Actually, we at the 10 day meditation we learned a shortcut to this formula, which is more like 6 step system if you ask me:
1.1 – Long breath
1.2 – Short breath
1.3 – Experiencing whole body
1.4 – Calming the body
2.1 – High emotions
2.2 – Low emotions
2.3 – Changing emotion
2.4 – Calming the mind
3.1 Lust – Pulls us towards something
3.2 Negative emotions – Pulls us away from something
3.3. Confusion – Makes our mind go around in circles
3.4 Distraction – Attachments
4.1 Contemplating the importance – of breath, feelings and mind
4.2 Contemplating fading away of attachments
4.3 Quenching attachments – no existence of attachments
4.4 Contemplating throwing back – returning to everything we were once attached
Indeed, Buddha himself says that 2.1 – 3.4, are optional and only should be practiced by people who want to dedicate their lives to Buddhism. Step 4.1 I took out because it is “same same” (i.e., similar) to steps 1.1 – 1.4. Step 4.3 is same same with step 4.2.
1.1 Long Breath – Buddhist Happiness Formula
Now I wont go into all details of the 16 step formula, but I will focus on the most important part, which is the 1.1 – Long Breath.

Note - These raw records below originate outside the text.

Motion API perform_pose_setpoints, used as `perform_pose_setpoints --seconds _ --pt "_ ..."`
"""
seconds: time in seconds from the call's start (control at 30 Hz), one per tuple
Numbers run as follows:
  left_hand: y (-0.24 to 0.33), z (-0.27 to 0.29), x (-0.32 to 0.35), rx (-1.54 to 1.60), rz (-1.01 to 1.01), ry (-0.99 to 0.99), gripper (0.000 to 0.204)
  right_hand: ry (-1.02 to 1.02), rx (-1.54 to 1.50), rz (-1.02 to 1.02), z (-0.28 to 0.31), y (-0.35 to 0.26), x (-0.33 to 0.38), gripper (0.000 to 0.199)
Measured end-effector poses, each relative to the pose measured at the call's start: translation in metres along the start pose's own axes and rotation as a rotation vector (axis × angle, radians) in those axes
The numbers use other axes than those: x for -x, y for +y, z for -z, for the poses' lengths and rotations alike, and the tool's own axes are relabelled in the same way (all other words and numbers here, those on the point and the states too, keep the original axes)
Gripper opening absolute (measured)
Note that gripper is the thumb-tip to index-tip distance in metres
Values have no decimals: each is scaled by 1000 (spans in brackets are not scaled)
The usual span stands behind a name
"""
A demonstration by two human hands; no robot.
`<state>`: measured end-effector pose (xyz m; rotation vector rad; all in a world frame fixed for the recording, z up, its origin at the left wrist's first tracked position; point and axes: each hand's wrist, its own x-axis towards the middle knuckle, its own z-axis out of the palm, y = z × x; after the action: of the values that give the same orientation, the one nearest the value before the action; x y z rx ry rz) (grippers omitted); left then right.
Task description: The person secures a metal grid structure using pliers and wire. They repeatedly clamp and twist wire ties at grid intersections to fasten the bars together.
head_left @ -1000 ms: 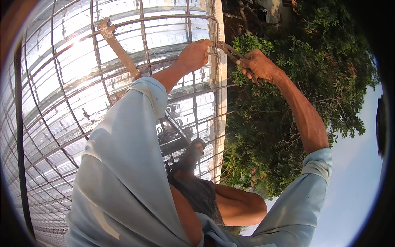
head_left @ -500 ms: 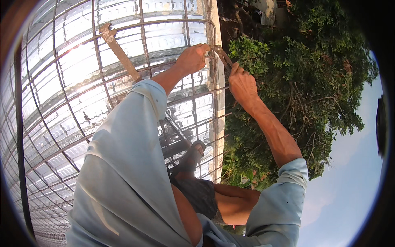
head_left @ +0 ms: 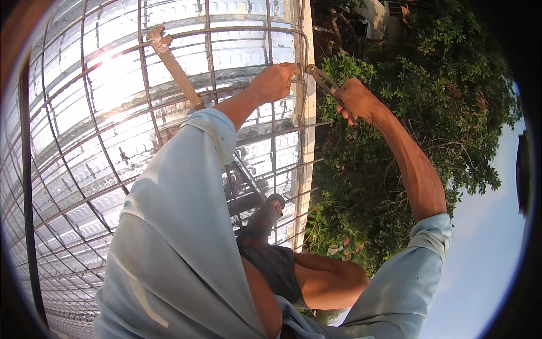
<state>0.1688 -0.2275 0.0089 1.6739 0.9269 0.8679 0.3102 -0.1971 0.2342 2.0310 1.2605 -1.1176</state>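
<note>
Long-handled pincers (head_left: 324,79) are gripped in my right hand (head_left: 359,100), whose fingers wrap the handles. Their jaws are at the bent edge bar (head_left: 306,48) of the steel rebar grid; whether they bite on wire there is too small to tell. Close by, to the left of the jaws, my left hand (head_left: 273,83) has its fingers pinched together against the edge bars. What lies between those fingertips is hidden. A rusty flat steel bar with a notched, hooked head (head_left: 179,72) rests on the grid beyond my left forearm.
Shiny corrugated metal decking (head_left: 237,59) lies under the rebar. A pale concrete edge (head_left: 309,121) borders it, with bar ends sticking out past it. Leafy trees (head_left: 395,147) stand beyond the drop. My sandalled foot (head_left: 275,204) is on the grid.
My right hand has swung right and turned, with the pincers' handles now angled further outward. My left hand keeps its place at the edge bars. The view has shifted slightly.
</note>
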Motion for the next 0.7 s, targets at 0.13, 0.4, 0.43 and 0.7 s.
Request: perform_pose_setpoints --seconds 0.13,0.4,0.43,0.7 --pt "8 -6 -9 -68 71 -88 30 159 -332 -45 -57 45 -2 38" --pt "18 -4 -2 -201 135 -161 26 488 563 193 -83 57 -7 27" --pt "17 -4 -1 -204 133 -155 26 526 644 227 -84 57 -5 30" --pt "19 1 -8 -242 145 -234 23 797 1289 403 -68 38 9 46"
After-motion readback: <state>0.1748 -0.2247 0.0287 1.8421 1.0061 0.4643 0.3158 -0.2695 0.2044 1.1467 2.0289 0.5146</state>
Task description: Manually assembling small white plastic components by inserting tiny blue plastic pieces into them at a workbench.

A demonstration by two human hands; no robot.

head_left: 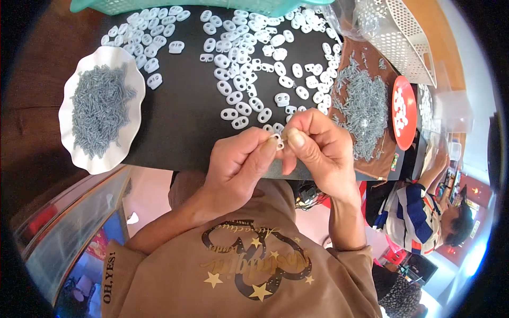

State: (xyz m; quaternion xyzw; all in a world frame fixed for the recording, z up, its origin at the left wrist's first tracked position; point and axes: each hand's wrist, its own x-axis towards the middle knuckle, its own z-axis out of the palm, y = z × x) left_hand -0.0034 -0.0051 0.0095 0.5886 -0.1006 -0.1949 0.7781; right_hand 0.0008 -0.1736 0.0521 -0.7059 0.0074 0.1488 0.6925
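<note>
Between the thumb and forefinger of my left hand (236, 167) is a small white two-hole plastic piece (279, 143), shaped like a cord lock. My right hand (323, 151) is pinched closed right at the piece's right side; what its fingertips hold, if anything, is too small to make out. Both hands meet above the front edge of the black table (180, 124). Many like white two-hole pieces (244, 108) lie loose just beyond them. To the right, a heap of small grey springs (363, 114) rests on a brown cloth (383, 63).
A white scalloped plate (136, 100) of grey springs stands at the left. On the right are a red plate (396, 135) with small white parts and a white perforated basket (411, 40). A teal basket (196, 6) sits at the far edge. Another person (411, 217) works at the right.
</note>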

Indeed, when we breath long, our breath becomes calm, slow, and it removes many tensions of our body, meaning that just by breathing we can remove certain negative emotions that accumulate through the day. Oppositely, 1.2 Short Breath, increases the agitations of our body and often increasing the negative emotions. We should not, however, disregard Short Breath because by breathing both Long and Short we can create a contrast that can help us to better understand our emotions.
Secret of Thai People
The first time I saw Thai people sitting in their houses in Thailand, they were sitting on the floor in a funny half tilted position. The reason for this was explained to me during 10 day meditation retreat, whereas it helps to open meditation postures, so we can eventually sit in a full lotus position. Indeed, we were suggested to use this position when our legs would get tired during the 8h meditation day, as it would remove tension from our tired legs.